Usually emotion and optimism. Owners anchor on what they paid, what they spent on renovations, or what a neighbour reportedly got, rather than on current market evidence. Some agents also quote a high price to win the listing, intending to negotiate the seller down later. None of these reflect what a buyer will actually pay, which is why an independent valuation matters more than the seller's reasoning.

Should you offer on an overpriced house?

Often, yes — but anchor the offer to the home's real value, not a discount off the inflated asking price. An overpriced listing that has stalled can be a strong opportunity, because the seller may be ready to accept a realistic number backed by comparable sales. Put your evidence in writing so the offer reads as defensible rather than cheeky.
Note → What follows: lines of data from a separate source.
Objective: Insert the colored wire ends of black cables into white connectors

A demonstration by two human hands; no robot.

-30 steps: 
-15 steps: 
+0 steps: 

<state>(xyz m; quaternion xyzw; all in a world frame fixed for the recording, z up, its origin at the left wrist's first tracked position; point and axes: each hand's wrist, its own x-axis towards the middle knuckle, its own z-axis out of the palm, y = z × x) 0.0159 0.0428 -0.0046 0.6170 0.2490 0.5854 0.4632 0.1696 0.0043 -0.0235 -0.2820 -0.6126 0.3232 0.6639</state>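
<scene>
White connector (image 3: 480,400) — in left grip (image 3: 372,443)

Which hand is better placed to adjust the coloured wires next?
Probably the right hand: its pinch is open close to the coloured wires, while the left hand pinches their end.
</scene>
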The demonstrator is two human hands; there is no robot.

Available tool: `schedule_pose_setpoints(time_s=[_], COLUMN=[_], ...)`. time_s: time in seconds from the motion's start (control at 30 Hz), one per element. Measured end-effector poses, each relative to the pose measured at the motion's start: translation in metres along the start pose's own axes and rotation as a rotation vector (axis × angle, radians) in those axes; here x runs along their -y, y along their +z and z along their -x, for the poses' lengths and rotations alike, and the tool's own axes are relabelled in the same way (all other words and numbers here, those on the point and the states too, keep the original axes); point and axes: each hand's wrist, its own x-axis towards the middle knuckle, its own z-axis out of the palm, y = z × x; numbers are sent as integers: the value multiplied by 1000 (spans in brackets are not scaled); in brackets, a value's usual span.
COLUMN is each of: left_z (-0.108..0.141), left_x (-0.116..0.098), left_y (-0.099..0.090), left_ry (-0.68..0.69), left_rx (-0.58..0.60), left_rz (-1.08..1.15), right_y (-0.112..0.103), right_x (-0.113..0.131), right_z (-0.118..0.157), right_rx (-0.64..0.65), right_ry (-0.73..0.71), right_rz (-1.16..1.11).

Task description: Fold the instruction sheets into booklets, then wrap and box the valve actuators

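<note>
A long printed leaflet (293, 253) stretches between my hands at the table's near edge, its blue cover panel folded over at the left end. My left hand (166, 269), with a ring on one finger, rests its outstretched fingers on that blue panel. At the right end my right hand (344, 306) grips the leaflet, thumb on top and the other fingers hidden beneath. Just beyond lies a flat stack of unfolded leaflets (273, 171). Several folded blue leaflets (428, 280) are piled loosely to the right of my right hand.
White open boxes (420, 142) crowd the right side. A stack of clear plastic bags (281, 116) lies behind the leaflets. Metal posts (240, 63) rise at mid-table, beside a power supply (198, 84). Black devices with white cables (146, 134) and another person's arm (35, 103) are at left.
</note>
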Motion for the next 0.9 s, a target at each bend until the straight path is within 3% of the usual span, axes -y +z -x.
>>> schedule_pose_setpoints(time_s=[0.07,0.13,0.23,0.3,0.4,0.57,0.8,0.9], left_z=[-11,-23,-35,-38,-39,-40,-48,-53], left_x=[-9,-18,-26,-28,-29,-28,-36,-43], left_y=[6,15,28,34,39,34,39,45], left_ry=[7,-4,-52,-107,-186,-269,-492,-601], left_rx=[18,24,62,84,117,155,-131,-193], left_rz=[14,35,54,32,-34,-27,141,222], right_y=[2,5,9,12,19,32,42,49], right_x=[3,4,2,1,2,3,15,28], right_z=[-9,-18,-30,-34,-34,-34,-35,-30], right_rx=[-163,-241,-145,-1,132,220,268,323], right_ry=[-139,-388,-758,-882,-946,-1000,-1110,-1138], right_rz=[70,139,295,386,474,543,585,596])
How long should a house sit before the price is clearly too high?

It depends on the local market, but if similar homes are selling within a few weeks and a listing passes 30-45 days with no offers and no price cut, the price is the most likely culprit. Days on market is one of the clearest public signals that an asking price is out of step with demand.

Does a high asking price mean the house is worth more?

No. The asking price is a marketing figure the seller chose; it is not a measurement of value. A lender will only advance against an independent valuation, and a buyer who overpays against the comps risks a shortfall they must cover from savings. Always separate what a home is listed at from what it is actually worth.